> **Description of the task**: Every line from the start of the listing below through the line that contains "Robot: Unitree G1" is to be reproduced word for word.

> **Collected material**:
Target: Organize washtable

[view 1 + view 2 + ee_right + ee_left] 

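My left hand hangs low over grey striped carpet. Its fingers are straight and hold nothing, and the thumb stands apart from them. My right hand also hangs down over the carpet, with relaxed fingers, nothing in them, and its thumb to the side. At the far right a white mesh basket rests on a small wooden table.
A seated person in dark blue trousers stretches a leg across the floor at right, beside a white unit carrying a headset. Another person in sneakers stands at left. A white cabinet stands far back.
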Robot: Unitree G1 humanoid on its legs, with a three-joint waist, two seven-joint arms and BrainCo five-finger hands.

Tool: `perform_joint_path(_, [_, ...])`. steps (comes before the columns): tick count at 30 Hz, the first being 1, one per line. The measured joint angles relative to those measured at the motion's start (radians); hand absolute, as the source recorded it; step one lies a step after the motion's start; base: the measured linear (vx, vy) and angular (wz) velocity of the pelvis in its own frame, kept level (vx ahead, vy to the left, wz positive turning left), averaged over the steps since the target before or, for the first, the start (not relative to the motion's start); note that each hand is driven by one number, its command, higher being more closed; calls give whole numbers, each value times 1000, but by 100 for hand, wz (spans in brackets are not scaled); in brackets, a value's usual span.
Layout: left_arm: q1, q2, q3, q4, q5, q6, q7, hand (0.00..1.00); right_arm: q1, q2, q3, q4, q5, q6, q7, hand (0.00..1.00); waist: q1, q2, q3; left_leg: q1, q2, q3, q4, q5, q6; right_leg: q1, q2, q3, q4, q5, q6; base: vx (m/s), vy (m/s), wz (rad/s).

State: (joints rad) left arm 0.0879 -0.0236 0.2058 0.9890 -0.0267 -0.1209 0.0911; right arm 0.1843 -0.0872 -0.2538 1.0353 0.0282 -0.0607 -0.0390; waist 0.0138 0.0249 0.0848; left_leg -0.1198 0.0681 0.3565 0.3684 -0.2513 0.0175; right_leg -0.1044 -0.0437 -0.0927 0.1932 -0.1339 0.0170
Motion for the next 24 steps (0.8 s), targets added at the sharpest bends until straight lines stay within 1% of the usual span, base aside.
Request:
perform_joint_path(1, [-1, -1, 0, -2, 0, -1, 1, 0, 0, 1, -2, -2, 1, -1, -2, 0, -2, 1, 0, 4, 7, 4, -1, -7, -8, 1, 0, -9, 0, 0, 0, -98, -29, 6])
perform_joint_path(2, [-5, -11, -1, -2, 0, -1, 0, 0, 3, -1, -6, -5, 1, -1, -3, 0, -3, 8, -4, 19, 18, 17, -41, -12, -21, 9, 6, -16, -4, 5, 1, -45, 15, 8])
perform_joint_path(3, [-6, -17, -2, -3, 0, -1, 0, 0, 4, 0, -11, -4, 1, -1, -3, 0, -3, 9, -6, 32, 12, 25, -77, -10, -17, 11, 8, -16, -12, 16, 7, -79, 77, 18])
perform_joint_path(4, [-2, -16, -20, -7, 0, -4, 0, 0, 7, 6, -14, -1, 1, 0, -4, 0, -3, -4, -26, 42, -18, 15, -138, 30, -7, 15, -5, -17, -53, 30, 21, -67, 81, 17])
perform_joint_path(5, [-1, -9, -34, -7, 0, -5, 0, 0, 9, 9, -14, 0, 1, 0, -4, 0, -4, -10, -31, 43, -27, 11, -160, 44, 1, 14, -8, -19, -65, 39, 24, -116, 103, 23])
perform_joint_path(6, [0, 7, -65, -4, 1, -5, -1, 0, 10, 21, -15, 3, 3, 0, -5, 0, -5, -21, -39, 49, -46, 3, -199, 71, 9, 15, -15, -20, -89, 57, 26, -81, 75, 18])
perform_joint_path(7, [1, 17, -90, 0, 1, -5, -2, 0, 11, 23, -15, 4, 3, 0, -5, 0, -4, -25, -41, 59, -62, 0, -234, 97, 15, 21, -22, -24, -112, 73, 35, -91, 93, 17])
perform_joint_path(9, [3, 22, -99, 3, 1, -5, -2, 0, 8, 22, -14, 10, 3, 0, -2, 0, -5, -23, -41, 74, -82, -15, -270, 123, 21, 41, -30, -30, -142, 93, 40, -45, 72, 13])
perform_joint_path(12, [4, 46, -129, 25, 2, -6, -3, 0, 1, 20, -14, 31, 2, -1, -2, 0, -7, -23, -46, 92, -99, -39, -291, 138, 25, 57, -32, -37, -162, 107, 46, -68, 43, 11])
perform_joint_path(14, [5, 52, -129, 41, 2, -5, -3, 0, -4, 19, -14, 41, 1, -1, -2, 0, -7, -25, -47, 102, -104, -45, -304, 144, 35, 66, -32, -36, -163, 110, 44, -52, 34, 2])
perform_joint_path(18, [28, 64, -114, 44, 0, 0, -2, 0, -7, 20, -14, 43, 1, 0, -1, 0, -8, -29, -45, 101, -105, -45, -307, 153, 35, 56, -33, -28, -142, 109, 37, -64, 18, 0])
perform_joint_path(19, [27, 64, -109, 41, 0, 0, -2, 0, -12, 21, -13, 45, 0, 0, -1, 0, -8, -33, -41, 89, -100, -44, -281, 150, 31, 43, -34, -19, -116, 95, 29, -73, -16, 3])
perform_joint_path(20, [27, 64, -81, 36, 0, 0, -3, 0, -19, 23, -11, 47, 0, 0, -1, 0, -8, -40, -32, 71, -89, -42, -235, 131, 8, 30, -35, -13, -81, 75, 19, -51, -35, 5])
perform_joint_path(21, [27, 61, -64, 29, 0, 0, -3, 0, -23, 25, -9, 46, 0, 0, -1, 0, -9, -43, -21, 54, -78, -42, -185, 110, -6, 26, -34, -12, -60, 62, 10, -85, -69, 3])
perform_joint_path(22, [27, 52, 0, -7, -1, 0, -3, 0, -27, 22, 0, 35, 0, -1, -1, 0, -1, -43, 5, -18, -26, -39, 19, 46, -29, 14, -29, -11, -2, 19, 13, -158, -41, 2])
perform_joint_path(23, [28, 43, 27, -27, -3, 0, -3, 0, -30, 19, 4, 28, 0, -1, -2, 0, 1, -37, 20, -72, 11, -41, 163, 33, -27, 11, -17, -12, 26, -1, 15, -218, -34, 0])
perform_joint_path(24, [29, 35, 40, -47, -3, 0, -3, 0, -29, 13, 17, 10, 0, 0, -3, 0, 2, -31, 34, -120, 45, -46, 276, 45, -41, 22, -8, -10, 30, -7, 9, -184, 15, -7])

> **Written response**:
Target: Organize washtable

[view 1 + view 2 + ee_right + ee_left] 

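My left hand hangs low over grey striped carpet. Its fingers are straight and hold nothing, and the thumb stands apart from them. My right hand also hangs down over the carpet, with relaxed fingers, nothing in them, and its thumb to the side. At the far right a white mesh basket rests on a small wooden table.
A seated person in dark blue trousers stretches a leg across the floor at right, beside a white unit carrying a headset. Another person in sneakers stands at left. A white cabinet stands far back.
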Robot: Unitree G1 humanoid on its legs, with a three-joint waist, two seven-joint arms and BrainCo five-finger hands.

This output is finished.